Data extracted from a collection
——

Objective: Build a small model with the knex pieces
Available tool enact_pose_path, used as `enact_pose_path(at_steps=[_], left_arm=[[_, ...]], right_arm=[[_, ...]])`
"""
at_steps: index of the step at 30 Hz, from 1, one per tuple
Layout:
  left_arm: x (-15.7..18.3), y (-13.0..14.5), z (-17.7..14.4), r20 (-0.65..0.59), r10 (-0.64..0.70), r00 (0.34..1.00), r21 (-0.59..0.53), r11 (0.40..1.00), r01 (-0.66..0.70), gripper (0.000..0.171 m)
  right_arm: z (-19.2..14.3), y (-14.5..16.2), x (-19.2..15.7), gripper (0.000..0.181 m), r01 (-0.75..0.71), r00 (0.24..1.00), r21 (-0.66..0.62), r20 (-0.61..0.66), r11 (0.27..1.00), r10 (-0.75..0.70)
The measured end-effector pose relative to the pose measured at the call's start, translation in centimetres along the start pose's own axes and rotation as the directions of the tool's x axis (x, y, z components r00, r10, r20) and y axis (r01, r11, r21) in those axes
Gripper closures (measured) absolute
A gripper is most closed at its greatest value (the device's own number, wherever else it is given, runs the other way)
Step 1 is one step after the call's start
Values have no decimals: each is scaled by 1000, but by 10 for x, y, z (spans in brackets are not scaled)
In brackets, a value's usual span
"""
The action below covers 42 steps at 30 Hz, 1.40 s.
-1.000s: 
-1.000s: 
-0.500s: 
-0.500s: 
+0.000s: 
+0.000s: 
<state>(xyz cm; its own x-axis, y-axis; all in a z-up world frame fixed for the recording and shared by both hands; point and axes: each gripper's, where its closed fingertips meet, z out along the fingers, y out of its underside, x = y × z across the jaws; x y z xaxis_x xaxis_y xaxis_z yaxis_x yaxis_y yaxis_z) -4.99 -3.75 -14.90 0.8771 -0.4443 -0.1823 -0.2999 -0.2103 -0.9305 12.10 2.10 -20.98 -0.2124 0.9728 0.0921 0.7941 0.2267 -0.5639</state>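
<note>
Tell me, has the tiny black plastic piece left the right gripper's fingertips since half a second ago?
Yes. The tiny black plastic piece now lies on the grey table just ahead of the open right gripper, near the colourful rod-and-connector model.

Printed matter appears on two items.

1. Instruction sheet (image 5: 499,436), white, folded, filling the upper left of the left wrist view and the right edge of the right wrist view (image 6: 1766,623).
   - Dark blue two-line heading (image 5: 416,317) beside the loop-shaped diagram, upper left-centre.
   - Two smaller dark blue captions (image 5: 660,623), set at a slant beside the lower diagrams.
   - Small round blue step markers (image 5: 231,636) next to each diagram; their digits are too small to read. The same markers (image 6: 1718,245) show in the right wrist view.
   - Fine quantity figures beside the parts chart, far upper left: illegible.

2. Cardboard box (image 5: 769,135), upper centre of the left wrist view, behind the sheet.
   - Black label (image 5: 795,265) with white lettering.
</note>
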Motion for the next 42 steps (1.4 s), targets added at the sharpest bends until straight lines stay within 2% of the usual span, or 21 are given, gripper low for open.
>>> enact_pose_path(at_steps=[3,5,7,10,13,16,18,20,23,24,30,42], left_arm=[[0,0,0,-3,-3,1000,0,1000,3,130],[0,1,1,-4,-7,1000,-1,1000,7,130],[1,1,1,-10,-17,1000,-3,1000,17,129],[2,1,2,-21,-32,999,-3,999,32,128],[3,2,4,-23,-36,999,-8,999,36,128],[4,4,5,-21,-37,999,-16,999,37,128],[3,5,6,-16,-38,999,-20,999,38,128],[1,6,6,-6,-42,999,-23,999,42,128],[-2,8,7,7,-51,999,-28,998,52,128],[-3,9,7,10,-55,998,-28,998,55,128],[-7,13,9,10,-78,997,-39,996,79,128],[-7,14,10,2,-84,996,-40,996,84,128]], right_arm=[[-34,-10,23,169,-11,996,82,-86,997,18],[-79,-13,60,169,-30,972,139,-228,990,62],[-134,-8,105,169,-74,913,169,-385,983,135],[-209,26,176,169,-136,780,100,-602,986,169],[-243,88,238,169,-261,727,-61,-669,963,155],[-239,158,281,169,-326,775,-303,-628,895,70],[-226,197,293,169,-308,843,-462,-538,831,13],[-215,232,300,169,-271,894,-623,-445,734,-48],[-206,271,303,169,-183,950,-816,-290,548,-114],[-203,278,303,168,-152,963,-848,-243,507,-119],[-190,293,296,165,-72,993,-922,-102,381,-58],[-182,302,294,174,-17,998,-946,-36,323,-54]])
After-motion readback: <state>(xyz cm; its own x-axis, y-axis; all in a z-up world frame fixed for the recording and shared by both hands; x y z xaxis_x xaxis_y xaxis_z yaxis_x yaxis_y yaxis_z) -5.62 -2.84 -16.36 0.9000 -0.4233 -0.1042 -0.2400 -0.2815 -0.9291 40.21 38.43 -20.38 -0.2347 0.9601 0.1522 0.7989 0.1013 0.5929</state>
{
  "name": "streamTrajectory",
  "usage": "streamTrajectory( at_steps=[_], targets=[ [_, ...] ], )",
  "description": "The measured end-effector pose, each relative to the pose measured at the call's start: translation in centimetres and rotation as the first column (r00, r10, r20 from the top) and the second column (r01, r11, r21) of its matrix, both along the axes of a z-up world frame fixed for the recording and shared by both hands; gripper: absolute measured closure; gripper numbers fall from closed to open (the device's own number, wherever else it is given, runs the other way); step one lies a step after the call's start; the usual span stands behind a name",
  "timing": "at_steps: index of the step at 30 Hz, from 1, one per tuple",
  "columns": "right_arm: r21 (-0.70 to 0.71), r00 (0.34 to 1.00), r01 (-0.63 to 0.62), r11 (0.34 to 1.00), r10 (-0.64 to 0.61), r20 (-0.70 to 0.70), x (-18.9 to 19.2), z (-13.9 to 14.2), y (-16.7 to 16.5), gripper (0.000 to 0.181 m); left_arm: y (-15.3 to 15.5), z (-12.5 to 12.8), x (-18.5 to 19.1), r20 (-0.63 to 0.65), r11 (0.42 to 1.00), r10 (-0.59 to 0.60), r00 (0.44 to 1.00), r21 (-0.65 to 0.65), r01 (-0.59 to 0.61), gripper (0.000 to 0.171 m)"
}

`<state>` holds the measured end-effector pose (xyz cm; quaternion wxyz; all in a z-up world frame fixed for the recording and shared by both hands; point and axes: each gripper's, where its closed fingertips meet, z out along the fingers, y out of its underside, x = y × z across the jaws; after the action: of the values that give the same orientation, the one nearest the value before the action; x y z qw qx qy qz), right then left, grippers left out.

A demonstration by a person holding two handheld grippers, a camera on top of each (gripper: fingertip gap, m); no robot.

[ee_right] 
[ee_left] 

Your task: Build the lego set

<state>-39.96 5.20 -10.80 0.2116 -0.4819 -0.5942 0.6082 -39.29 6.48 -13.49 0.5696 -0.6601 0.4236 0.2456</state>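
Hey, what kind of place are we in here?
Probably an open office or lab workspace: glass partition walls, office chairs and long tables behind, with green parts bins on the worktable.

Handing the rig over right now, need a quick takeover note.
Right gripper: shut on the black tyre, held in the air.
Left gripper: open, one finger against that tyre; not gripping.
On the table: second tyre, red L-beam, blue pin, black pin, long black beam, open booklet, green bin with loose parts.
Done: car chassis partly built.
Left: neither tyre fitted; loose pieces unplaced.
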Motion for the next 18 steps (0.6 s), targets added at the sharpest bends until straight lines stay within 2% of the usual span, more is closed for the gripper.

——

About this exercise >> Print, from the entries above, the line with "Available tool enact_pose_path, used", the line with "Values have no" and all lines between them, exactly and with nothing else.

Exercise solution >>
Available tool enact_pose_path, used as `enact_pose_path(at_steps=[_], left_arm=[[_, ...]], right_arm=[[_, ...]])`
"""
at_steps: index of the step at 30 Hz, from 1, one per tuple
Layout:
  left_arm: x (-15.7..18.3), y (-13.0..14.5), z (-17.7..14.4), r20 (-0.65..0.59), r10 (-0.64..0.70), r00 (0.34..1.00), r21 (-0.59..0.53), r11 (0.40..1.00), r01 (-0.66..0.70), gripper (0.000..0.171 m)
  right_arm: z (-19.2..14.3), y (-14.5..16.2), x (-19.2..15.7), gripper (0.000..0.181 m), r01 (-0.75..0.71), r00 (0.24..1.00), r21 (-0.66..0.62), r20 (-0.61..0.66), r11 (0.27..1.00), r10 (-0.75..0.70)
The measured end-effector pose relative to the pose measured at the call's start, translation in centimetres along the start pose's own axes and rotation as the directions of the tool's x axis (x, y, z components r00, r10, r20) and y axis (r01, r11, r21) in those axes
Gripper closures (measured) absolute
A gripper is most closed at its greatest value (the device's own number, wherever else it is given, runs the other way)
Step 1 is one step after the call's start
Values have no decimals: each is scaled by 1000, but by 10 for x, y, z (spans in brackets are not scaled)

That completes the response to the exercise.